Goddamn you Type Erasure.
Look at this (Scala) code and tell me what's wrong here:
class H{};
var a = List[Option[Any]]();
a: List[Option[Any]] = List();
a = Some(new H)::a;
a: List[Option[Any]] = List(Some(H@44af17c7))
a = Some(7)::a;
a: List[Option[Any]] = List(Some(7),Some(H@44af17c7))

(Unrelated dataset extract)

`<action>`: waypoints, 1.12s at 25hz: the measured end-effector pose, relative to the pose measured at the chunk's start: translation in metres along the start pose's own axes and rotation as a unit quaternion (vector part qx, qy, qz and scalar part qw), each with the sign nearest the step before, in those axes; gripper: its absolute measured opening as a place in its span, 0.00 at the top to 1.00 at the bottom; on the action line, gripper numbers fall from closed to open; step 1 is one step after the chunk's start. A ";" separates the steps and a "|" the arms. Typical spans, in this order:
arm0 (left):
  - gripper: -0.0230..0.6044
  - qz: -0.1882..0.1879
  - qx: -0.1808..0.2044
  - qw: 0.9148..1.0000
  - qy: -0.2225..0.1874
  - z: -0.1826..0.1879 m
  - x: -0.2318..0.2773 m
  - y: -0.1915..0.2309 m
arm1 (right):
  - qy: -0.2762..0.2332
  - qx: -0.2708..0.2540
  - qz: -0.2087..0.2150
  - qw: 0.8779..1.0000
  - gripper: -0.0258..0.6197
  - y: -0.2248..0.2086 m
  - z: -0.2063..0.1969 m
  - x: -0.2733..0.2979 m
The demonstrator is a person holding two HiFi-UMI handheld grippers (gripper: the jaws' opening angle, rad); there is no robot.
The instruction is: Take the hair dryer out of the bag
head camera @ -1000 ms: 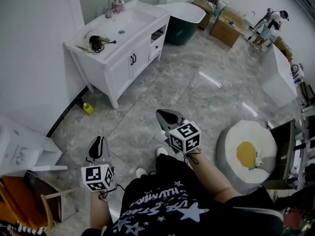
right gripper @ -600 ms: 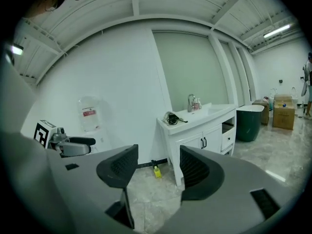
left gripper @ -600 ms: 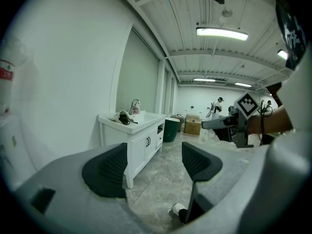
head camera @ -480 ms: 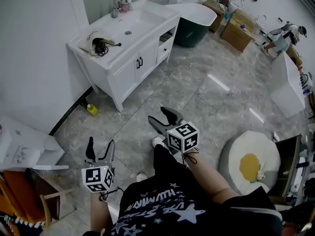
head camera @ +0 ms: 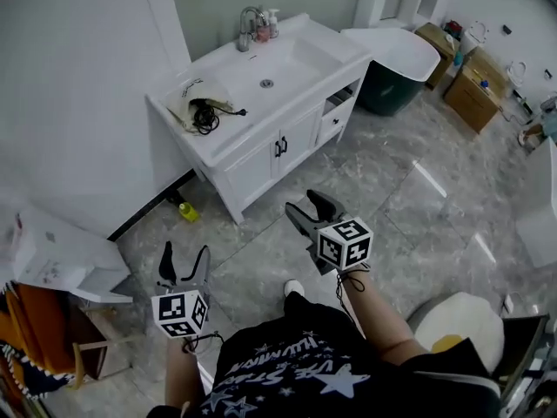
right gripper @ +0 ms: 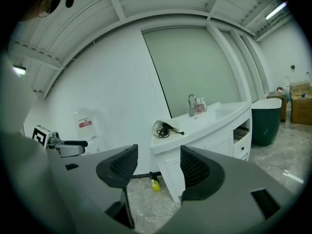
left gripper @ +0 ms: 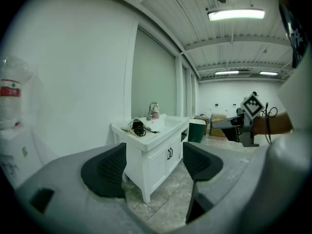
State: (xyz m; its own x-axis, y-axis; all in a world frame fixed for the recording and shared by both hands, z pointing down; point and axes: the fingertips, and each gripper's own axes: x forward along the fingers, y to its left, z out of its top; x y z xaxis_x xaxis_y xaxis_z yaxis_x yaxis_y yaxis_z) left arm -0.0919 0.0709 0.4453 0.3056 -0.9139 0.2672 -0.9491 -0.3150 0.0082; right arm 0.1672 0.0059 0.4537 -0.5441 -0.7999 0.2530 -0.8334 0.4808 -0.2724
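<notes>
The hair dryer (head camera: 207, 116) was seen at the upper left of the head view, on the left end of the white vanity top (head camera: 305, 59). Its black body and coiled cord lay at the mouth of a pale cloth bag (head camera: 187, 94); how much was inside could not be told. The dryer was judged rigid, fairly light and smooth-shelled, so a slip was thought likely on the rounded barrel and the handle was preferred as the place to grip. The loose cord was expected to trail and catch. The bag was judged soft and likely to be dragged along unless pinned.

The left gripper (head camera: 183, 259) and the right gripper (head camera: 306, 209) were held low in the frame, well apart from the vanity. Their jaws had just been opening and stood spread, with nothing between them.

The top was glossy, with a sunken basin and a faucet (head camera: 248, 17) behind. Grey marbled tiles (head camera: 374, 181) covered the floor, and a yellow bottle (head camera: 187, 211) stood below the vanity.
</notes>
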 end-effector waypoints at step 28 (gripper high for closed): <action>0.39 0.060 -0.002 0.998 0.022 0.045 0.205 0.104 | 0.073 0.006 0.094 0.993 0.58 -0.044 0.050 0.223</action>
State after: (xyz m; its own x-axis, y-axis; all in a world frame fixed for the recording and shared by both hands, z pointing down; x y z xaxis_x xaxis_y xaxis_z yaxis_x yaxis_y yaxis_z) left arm -0.1245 -0.1611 0.4576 0.1861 -0.9327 0.3089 -0.9790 -0.2025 -0.0218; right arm 0.0873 -0.2111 0.4758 -0.6984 -0.6359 0.3285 -0.7156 0.6114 -0.3379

def get[T](id:Int):Option[T] = {
a(id) match {
case None => None;
case Some(x) => {
try{Some(t.asInstanceOf[T]);}
catch{case _ => None;}
}
}
}
get_from: [T](Int)Option[T] get_from[H](0);
res1: Option[H] = Some(7)
Because I was using abstract types, the try always succeeds. If I were to replace:
def get[T](id:Int):Option[T] = {
a(id) match {
case None => None;
case Some(x) => {
try{Some(t.asInstanceOf[T]);}
catch{case _ => None;}
}
}
}
with:
def get(id:Int):Option[H] = {
a(id) match {
case None => None;
case Some(x) => {
try{Some(x.asInstanceOf[H]);}
catch{case _=> None;}
}
}
}
Then the try would fail on get(0) and return None. God-fucking-dammit.
Gotta love that JVM.
2 comments
Oct 26, 2009
Dave Paola said...
I haven't tried yet, but how did you get Posterous to embed code? Did you email the post in or did you create it on the site?
Daniel Freedman said...
I just used 'pre' tags around the code blocks.